#### [EXERCISE PROMPT]
Each line of the material, from the first through the one containing "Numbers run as", is to be written out exactly.

#### [COLLECTED MATERIAL]
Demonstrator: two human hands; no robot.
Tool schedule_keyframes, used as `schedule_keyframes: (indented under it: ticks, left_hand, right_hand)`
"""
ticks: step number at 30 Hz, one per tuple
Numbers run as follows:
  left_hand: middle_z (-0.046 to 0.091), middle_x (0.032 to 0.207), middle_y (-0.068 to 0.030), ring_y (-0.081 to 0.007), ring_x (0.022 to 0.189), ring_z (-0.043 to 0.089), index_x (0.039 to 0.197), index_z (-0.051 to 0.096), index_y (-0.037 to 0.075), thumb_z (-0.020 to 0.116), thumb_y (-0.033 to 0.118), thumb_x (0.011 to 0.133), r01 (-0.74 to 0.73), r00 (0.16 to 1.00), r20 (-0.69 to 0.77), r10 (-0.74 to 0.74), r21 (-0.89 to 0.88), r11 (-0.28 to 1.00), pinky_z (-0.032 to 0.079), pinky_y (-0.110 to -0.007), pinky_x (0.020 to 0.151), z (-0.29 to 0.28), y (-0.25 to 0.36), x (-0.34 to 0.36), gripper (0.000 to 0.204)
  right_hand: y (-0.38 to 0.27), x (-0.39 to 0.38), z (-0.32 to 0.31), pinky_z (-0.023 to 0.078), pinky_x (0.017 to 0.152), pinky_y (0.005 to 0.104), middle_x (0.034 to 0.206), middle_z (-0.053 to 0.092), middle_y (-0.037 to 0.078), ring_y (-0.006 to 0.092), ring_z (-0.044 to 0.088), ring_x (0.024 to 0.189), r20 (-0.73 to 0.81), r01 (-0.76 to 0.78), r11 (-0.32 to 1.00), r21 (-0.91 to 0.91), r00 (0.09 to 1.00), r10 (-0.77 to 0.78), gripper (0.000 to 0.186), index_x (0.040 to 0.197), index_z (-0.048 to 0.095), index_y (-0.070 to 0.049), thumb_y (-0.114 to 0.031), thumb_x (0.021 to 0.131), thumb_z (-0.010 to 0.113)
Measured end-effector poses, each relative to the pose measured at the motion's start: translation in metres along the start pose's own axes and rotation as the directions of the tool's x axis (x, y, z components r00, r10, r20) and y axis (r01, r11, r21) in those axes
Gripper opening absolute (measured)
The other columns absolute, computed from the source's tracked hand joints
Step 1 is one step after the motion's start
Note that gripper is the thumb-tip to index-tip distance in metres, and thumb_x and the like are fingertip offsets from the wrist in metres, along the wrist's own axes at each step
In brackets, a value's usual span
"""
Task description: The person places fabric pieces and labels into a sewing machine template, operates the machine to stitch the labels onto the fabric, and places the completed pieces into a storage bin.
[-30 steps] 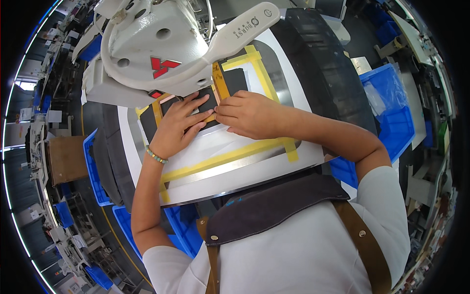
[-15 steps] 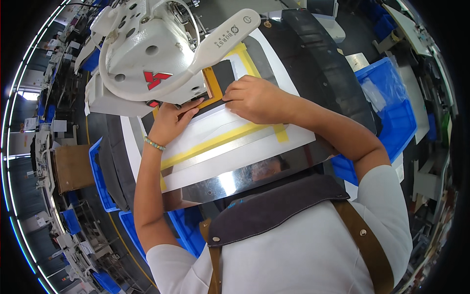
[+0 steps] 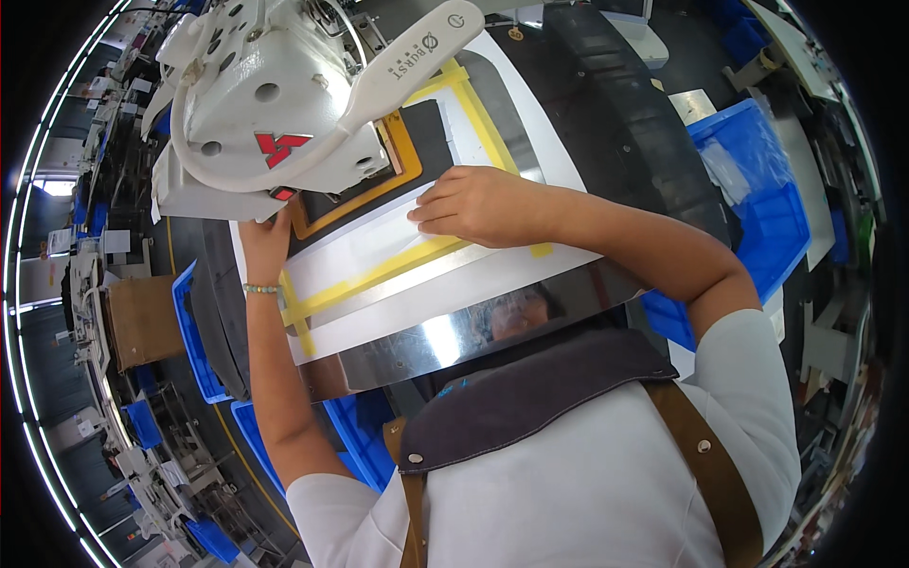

#### [ANSWER BOX]
Demonstrator: two human hands; no robot.
Tool schedule_keyframes, used as `schedule_keyframes: (indented under it: ticks, left_hand, right_hand)`
"""
ticks: step number at 30 Hz, one per tuple
Numbers run as follows:

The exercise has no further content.